8

Consider the following optimization problem: \begin{equation} \label{eq:1} \min_{x\in\mathcal X} \max_{i\in\mathcal I}\sum_{j\in\mathcal J} f_i(x_{(j)}), \end{equation} where $\mathcal{I}$ and $\mathcal{J}$ are discrete and finite sets, $\mathcal X\subset \mathbb{R}^N$ is a compact set, $(f_i)_{i\in\mathcal J}$ are convex and differentiable functions, and $x_{(j)}$ is a subvector of the global variable $x$. Note that $x_{(j)}$ and $x_{(j')}$ for $j,j'\in\mathcal J$ may overlap.

For example $x = (x_1,x_2,x_3)$, $x_{(1)} = (x_1,x_2)$ and $x_{(2)} = (x_2,x_3)$.

I am investigating whether there is a way to solve this problem in a distributed manner. Note that the problem, without the term "$\max_{i}$", is known as the general form consensus problem and is solved nicely by ADMM (see Boyd et al. Sec. 7.2).

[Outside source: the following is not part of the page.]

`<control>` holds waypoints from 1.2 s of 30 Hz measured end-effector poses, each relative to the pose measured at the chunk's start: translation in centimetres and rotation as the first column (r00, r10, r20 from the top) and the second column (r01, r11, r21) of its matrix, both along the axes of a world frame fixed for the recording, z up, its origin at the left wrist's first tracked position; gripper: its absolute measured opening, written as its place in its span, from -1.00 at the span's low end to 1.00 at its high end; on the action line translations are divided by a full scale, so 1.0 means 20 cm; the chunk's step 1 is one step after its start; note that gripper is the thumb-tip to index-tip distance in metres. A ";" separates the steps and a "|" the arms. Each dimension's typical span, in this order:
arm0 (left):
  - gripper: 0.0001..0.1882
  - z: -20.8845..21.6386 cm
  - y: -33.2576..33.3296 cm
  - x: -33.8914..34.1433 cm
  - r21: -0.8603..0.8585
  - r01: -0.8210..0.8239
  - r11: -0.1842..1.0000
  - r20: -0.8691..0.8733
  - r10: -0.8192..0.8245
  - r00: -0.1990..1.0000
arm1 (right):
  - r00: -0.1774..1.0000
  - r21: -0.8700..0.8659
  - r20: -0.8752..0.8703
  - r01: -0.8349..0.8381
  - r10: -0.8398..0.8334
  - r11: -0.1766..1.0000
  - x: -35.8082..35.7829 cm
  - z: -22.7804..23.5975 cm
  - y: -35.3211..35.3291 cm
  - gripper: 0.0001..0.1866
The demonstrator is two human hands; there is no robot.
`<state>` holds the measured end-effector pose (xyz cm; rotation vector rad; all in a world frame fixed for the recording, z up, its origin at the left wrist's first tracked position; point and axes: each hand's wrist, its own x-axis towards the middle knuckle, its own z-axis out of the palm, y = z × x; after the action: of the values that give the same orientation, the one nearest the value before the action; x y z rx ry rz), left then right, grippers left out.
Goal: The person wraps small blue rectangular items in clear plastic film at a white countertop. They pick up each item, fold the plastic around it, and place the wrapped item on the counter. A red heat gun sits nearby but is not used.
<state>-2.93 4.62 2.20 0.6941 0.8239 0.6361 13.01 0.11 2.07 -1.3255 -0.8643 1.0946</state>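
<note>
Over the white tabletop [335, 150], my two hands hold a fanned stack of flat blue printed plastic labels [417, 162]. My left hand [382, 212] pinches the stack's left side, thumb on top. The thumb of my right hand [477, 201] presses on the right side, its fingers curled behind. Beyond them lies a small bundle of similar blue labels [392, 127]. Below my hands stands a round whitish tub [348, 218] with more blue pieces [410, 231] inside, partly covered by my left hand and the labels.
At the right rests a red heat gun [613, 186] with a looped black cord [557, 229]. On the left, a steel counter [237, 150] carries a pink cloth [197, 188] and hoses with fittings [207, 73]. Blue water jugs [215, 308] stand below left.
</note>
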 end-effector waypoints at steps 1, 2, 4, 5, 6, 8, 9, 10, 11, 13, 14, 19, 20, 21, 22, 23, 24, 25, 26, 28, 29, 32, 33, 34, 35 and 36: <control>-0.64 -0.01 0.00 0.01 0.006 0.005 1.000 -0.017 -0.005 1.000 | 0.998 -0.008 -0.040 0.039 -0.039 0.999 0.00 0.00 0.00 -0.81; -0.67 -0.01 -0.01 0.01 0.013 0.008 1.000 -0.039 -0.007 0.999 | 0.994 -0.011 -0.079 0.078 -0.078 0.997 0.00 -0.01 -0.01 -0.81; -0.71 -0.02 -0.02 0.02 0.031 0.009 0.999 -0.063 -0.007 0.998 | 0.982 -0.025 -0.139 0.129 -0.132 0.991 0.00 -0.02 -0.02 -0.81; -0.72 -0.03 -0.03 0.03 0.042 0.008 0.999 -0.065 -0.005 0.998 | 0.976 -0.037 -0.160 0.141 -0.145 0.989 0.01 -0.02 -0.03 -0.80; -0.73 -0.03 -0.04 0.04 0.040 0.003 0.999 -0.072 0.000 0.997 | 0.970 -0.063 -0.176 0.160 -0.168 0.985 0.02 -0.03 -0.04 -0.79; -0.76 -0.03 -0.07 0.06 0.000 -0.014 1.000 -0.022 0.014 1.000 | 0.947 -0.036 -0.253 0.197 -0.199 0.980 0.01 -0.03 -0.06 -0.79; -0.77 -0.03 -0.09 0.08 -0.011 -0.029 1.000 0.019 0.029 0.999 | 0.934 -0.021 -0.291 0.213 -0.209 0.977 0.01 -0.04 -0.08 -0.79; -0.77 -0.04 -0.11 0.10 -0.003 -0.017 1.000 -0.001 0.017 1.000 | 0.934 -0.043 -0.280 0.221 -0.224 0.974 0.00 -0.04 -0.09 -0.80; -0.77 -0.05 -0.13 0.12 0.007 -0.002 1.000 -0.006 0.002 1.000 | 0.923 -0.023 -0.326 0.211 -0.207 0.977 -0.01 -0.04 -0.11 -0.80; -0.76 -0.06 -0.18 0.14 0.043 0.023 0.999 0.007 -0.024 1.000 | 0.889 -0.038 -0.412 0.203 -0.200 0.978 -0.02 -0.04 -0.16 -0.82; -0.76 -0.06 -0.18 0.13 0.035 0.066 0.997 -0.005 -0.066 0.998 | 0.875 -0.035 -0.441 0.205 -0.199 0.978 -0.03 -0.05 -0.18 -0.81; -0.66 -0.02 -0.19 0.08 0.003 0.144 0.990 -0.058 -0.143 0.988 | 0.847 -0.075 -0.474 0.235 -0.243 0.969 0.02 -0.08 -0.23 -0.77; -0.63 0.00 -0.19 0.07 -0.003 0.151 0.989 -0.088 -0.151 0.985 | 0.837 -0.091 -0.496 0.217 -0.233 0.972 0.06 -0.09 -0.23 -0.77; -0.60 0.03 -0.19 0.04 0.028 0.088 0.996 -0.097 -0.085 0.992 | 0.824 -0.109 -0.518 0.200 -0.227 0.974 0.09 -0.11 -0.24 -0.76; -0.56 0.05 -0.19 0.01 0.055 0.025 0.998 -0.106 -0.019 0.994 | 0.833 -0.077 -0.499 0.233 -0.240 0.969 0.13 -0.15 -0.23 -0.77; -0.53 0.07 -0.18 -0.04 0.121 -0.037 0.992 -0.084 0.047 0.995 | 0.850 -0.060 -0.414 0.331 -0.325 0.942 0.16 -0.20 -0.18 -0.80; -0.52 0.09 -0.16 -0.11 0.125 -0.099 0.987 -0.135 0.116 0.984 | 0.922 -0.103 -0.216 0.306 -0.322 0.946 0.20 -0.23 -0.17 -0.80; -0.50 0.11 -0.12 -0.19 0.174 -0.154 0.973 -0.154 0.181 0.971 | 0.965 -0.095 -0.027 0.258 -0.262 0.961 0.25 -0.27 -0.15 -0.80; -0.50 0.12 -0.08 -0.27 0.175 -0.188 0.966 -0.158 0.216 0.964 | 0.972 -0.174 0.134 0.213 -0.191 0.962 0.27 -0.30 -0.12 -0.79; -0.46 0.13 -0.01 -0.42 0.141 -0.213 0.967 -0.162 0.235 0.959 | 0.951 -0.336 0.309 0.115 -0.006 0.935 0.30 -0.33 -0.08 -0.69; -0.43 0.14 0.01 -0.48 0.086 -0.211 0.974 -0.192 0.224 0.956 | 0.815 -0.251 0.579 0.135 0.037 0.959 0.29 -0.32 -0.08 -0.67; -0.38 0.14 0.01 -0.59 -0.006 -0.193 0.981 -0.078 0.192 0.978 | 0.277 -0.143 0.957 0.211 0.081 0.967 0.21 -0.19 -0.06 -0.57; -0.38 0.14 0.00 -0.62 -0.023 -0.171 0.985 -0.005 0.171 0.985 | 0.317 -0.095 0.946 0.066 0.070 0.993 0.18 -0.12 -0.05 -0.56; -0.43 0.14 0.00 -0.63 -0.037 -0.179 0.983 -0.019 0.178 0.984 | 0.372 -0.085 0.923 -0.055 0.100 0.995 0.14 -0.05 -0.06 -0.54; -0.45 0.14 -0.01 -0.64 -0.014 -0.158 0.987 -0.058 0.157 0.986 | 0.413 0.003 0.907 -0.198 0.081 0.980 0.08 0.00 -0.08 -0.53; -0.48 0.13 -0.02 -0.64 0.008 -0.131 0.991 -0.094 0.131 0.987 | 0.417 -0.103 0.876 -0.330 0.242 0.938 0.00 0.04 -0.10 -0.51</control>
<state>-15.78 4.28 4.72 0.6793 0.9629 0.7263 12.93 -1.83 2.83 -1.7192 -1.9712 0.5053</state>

Unfortunately, the term "$\max_{i}$" seemingly makes the problem non-separable, and the active index, i.e., the index $i^\star(x)\in\mathcal I$ which attains the maximum, cannot be computed in a decentralized way.

Is there an algorithm to separate the variable update steps for the problem above and apply an ADMM-like (or similar) algorithm in a decentralized way over $j\in\mathcal J$?

Update: I have found this monograph (Sec. 7.5) in which there is a problem of the type $$ \min_{x\in\mathcal X} \varphi(f_1(x),\dots,f_J(x)), $$ where $\varphi(\cdot)$ is a convex non-decreasing function.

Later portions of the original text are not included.